DANS LA RUE PIETONNE

 

Je suis perdue
Dans la fourmilière de la rue piétonne.
J'ai beau chercher, je n' reconnais personne.
J'ai un peu mal à l'estomac.

Je suis perdue.
J'entends les rires et les bruits qui résonnent.
Pourquoi m'a-t-on laissée ? J'étais mignonne !
Pourquoi m'a-t-on oubliée là ?

Pas de doute, je suis abandonnée.
Une larme coule sur mon nez.
Pour un peu, je sucerais bien mon pouce
Comme un bébé, tant j'ai la frousse !

Je suis perdue.
J'attends, le dos collé contre une vitrine
Remplie de BD et de magazines.
Papa, maman, il y a urgence !

Je suis perdue.
Devant moi, un bébé perd sa tétine,
Un chien vient me flairer puis se débine,
Les gens se croisent dans tous les sens.

Pas de doute, je suis abandonnée.
Je sanglote en me mouchant le nez.
Un p'tit garçon tire la manche de son père
En m' fixant, les yeux grands ouverts.

Une rue piétonne, c'est comme un grand spectacle ! Devant elle, Petite Pomme voit passer des vêtements de toutes les couleurs, des gens qui parlent fort, des gens qui regardent leurs pieds, des gens pas pressés bousculés par des gens très pressés, des sacs en cuir, des sacs en toile, des sacs en papier avec les noms des magasins écrits dessus, des cannes, des parapluies fermés, des landaus, des poussettes, des chiens qui s'étranglent en tirant sur leur laisse, des chiens dans les bras.
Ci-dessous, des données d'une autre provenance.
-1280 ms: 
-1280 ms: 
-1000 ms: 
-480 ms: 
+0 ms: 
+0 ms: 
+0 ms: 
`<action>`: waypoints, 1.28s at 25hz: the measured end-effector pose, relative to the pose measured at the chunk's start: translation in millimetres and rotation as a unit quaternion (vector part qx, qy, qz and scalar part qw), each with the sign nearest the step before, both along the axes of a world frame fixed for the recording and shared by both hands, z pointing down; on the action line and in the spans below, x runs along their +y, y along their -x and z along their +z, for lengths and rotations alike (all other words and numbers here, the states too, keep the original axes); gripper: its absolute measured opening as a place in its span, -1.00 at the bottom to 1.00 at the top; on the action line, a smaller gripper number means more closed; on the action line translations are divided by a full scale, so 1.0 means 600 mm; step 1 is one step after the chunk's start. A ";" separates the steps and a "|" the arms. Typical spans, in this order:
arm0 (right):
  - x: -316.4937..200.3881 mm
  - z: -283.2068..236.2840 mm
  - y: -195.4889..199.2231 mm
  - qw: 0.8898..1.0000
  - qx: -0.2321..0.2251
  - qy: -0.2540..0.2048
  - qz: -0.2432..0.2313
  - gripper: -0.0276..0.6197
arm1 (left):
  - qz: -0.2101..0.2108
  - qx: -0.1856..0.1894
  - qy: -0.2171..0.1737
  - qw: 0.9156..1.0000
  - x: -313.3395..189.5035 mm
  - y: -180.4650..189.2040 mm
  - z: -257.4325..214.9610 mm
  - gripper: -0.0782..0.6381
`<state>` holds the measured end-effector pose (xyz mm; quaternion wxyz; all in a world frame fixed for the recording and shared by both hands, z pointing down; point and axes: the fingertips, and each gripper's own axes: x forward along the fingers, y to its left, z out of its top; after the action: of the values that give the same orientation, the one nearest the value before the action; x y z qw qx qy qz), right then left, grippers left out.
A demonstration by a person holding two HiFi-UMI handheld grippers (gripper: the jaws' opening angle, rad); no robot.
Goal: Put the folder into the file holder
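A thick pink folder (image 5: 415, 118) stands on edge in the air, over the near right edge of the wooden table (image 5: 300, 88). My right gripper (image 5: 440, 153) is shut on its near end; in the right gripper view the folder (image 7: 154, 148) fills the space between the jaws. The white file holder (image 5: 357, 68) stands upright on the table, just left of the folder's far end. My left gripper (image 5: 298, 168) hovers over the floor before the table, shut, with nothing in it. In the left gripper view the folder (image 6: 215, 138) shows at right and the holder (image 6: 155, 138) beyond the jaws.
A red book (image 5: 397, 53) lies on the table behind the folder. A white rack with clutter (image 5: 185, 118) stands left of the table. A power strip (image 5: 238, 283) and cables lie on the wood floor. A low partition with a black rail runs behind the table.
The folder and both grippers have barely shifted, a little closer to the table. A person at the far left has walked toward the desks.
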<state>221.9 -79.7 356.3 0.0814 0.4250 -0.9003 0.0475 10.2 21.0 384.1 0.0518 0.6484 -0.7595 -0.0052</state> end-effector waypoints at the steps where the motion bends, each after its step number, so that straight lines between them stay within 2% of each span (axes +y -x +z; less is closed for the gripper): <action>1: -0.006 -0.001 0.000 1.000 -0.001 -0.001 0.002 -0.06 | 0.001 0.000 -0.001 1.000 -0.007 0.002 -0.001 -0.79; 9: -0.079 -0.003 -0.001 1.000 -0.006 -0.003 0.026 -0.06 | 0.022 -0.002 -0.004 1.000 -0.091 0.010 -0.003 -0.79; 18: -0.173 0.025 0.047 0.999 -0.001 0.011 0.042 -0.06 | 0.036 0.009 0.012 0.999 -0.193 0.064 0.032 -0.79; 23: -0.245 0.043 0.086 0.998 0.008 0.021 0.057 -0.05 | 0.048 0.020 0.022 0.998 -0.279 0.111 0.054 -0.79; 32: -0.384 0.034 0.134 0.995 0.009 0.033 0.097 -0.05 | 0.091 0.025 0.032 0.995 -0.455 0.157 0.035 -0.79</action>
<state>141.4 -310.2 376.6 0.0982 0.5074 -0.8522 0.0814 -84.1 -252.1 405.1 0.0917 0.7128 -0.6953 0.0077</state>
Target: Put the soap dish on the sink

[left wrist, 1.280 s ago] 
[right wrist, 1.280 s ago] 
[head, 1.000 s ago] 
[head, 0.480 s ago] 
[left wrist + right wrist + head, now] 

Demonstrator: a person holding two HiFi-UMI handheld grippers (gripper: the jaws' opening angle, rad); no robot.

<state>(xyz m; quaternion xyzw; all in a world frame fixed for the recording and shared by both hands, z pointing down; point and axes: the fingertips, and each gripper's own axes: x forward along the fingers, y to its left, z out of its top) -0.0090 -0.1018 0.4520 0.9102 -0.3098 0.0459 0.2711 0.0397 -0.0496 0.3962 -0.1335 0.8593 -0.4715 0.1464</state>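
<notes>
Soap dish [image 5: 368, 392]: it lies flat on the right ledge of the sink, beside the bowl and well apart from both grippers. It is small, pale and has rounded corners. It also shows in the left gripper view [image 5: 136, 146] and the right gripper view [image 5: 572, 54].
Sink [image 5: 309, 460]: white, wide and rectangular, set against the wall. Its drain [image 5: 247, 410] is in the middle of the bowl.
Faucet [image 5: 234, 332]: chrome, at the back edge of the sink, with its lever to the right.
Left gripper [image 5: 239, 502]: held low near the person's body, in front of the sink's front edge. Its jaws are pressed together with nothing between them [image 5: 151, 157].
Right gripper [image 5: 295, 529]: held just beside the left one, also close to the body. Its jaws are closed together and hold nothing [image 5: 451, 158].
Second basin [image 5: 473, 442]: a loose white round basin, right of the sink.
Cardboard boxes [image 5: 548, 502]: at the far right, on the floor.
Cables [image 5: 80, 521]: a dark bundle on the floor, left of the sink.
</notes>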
Non, décidément, les yeux de Petite Pomme ne sont pas assez grands pour tout voir !

Je suis perdue
Et je suis heureuse au maximum,
Quand, tout à coup, j'entends qu'on crie "P'tite Pomme !"
Mais oui, c'est la voix de maman !

"Tu as dû
Avoir très peur, ma chérie, me dit-elle,
Ca fait bien trois minutes que je t'appelle,
Mais tu es là, heureusement !"

Ouf, je ne suis pas abandonnée.
Il n'y a plus de chagrin dans mon nez.
Je serre bien fort la main de papa.
Promis, je n' la lâcherai pas !

 

© Daniel Bourdelès - "Les grosses misères de Petite Pomme", CD 2003.